-- ACTIVITY --
Could you transcribe the material below exactly, without leaving out a single line?
── DATA EXCERPT
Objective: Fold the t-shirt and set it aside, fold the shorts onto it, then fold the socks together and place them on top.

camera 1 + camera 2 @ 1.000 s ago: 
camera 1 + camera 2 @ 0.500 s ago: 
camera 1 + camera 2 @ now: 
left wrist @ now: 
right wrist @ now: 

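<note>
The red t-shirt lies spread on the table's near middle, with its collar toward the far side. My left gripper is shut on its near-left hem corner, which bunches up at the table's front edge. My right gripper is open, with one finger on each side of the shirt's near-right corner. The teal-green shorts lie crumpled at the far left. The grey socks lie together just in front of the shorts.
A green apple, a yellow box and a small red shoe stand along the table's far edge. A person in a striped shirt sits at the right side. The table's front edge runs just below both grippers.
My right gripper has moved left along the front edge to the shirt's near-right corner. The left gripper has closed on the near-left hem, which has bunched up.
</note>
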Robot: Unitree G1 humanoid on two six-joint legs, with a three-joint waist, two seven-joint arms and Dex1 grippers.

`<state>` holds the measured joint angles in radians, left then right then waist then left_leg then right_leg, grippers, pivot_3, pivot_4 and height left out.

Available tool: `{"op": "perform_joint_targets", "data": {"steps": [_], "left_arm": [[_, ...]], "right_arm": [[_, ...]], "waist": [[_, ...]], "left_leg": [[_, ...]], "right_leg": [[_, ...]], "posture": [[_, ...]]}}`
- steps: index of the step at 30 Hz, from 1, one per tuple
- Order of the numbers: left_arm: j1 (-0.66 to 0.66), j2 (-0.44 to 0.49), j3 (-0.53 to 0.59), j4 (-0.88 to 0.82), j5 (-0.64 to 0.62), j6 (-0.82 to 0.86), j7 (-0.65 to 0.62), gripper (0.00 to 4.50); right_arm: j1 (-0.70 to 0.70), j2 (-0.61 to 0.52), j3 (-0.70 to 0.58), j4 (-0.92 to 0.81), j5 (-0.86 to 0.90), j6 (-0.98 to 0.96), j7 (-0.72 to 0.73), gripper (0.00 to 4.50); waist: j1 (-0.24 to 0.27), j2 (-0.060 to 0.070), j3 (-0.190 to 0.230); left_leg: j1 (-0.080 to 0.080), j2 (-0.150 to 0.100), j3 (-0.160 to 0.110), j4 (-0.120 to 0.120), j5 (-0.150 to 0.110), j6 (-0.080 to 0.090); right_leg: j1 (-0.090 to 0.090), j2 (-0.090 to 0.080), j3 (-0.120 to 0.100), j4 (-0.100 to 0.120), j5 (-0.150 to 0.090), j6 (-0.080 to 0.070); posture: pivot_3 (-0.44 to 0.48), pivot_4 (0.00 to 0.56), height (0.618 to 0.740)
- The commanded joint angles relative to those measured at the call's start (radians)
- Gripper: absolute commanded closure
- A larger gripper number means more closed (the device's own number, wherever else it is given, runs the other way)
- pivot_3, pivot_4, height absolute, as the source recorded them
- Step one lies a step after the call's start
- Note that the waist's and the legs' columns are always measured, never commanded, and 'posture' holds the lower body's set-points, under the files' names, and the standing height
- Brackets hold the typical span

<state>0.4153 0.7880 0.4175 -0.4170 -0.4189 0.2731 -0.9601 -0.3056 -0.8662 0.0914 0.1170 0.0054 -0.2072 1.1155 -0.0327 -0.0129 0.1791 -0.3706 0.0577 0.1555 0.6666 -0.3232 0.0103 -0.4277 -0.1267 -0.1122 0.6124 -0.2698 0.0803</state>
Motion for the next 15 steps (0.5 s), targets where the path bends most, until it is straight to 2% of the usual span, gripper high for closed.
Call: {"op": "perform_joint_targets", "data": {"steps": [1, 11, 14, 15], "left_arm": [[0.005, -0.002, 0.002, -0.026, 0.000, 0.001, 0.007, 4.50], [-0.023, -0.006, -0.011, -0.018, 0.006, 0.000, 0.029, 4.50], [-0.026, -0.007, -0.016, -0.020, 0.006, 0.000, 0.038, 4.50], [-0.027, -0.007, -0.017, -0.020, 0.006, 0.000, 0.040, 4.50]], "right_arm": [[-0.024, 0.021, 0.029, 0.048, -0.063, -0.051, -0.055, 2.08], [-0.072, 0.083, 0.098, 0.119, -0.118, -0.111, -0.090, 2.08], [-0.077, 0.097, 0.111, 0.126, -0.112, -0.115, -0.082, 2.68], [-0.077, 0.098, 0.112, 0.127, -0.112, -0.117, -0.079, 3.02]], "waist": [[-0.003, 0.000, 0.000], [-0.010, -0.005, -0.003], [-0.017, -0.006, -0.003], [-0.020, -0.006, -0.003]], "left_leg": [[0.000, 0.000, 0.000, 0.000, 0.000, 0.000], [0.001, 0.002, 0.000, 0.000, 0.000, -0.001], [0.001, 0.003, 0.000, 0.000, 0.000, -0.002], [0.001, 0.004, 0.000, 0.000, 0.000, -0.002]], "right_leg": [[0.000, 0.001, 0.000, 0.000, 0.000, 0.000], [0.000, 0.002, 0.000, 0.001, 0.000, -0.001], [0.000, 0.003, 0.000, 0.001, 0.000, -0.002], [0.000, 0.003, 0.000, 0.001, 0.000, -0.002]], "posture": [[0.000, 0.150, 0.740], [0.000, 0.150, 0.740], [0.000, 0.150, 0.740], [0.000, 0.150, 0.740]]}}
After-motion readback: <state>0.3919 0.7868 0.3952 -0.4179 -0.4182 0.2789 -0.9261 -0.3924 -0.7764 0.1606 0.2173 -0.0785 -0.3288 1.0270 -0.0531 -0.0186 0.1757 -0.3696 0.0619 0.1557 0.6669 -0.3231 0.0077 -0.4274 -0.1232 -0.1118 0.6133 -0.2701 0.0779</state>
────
-- EXERCISE RESPONSE --
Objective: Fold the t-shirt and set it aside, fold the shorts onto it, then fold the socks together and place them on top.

camera 1 + camera 2 @ 1.000 s ago: 
camera 1 + camera 2 @ 0.500 s ago: 
camera 1 + camera 2 @ now: 
left wrist @ now: 
right wrist @ now: 

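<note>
The red t-shirt lies spread on the table's near middle, with its collar toward the far side. My left gripper is shut on its near-left hem corner, which bunches up at the table's front edge. My right gripper is open, with one finger on each side of the shirt's near-right corner. The teal-green shorts lie crumpled at the far left. The grey socks lie together just in front of the shorts.
A green apple, a yellow box and a small red shoe stand along the table's far edge. A person in a striped shirt sits at the right side. The table's front edge runs just below both grippers.
My right gripper has moved left along the front edge to the shirt's near-right corner. The left gripper has closed on the near-left hem, which has bunched up.
</note>
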Robot: Unitree G1 humanoid on two six-joint legs, with a three-joint waist, two seven-joint arms and Dex1 grippers.

`<state>` holds the measured joint angles in radians, left then right then waist then left_leg then right_leg, grippers, pivot_3, pivot_4 and height left out.

Available tool: `{"op": "perform_joint_targets", "data": {"steps": [_], "left_arm": [[_, ...]], "right_arm": [[_, ...]], "waist": [[_, ...]], "left_leg": [[_, ...]], "right_leg": [[_, ...]], "posture": [[_, ...]]}}`
- steps: index of the step at 30 Hz, from 1, one per tuple
- Order of the numbers: left_arm: j1 (-0.66 to 0.66), j2 (-0.44 to 0.49), j3 (-0.53 to 0.59), j4 (-0.88 to 0.82), j5 (-0.64 to 0.62), j6 (-0.82 to 0.86), j7 (-0.65 to 0.62), gripper (0.00 to 4.50); right_arm: j1 (-0.70 to 0.70), j2 (-0.61 to 0.52), j3 (-0.70 to 0.58), j4 (-0.92 to 0.81), j5 (-0.86 to 0.90), j6 (-0.98 to 0.96), j7 (-0.72 to 0.73), gripper (0.00 to 4.50); waist: j1 (-0.24 to 0.27), j2 (-0.060 to 0.070), j3 (-0.190 to 0.230); left_leg: j1 (-0.080 to 0.080), j2 (-0.150 to 0.100), j3 (-0.160 to 0.110), j4 (-0.120 to 0.120), j5 (-0.150 to 0.110), j6 (-0.080 to 0.090); right_leg: j1 (-0.090 to 0.090), j2 (-0.090 to 0.080), j3 (-0.120 to 0.100), j4 (-0.100 to 0.120), j5 (-0.150 to 0.090), j6 (-0.080 to 0.070); posture: pivot_3 (-0.44 to 0.48), pivot_4 (0.00 to 0.56), height (0.618 to 0.740)
- The commanded joint angles relative to those measured at the call's start (radians)
- Gripper: absolute commanded closure
- A larger gripper number means more closed (the device's own number, wherever else it is given, runs the other way)
- pivot_3, pivot_4, height absolute, as the source recorded them
- Step one lies a step after the call's start
- Note that the waist's and the legs' columns are always measured, never commanded, and 'posture' holds the lower body's set-points, under the files' names, and the standing height
- Brackets hold the typical span

<state>0.4153 0.7880 0.4175 -0.4170 -0.4189 0.2731 -0.9601 -0.3056 -0.8662 0.0914 0.1170 0.0054 -0.2072 1.1155 -0.0327 -0.0129 0.1791 -0.3706 0.0577 0.1555 0.6666 -0.3232 0.0103 -0.4277 -0.1267 -0.1122 0.6124 -0.2698 0.0803</state>
Motion for the next 15 steps (0.5 s), targets where the path bends most, until it is straight to 2% of the usual span, gripper high for closed.
Call: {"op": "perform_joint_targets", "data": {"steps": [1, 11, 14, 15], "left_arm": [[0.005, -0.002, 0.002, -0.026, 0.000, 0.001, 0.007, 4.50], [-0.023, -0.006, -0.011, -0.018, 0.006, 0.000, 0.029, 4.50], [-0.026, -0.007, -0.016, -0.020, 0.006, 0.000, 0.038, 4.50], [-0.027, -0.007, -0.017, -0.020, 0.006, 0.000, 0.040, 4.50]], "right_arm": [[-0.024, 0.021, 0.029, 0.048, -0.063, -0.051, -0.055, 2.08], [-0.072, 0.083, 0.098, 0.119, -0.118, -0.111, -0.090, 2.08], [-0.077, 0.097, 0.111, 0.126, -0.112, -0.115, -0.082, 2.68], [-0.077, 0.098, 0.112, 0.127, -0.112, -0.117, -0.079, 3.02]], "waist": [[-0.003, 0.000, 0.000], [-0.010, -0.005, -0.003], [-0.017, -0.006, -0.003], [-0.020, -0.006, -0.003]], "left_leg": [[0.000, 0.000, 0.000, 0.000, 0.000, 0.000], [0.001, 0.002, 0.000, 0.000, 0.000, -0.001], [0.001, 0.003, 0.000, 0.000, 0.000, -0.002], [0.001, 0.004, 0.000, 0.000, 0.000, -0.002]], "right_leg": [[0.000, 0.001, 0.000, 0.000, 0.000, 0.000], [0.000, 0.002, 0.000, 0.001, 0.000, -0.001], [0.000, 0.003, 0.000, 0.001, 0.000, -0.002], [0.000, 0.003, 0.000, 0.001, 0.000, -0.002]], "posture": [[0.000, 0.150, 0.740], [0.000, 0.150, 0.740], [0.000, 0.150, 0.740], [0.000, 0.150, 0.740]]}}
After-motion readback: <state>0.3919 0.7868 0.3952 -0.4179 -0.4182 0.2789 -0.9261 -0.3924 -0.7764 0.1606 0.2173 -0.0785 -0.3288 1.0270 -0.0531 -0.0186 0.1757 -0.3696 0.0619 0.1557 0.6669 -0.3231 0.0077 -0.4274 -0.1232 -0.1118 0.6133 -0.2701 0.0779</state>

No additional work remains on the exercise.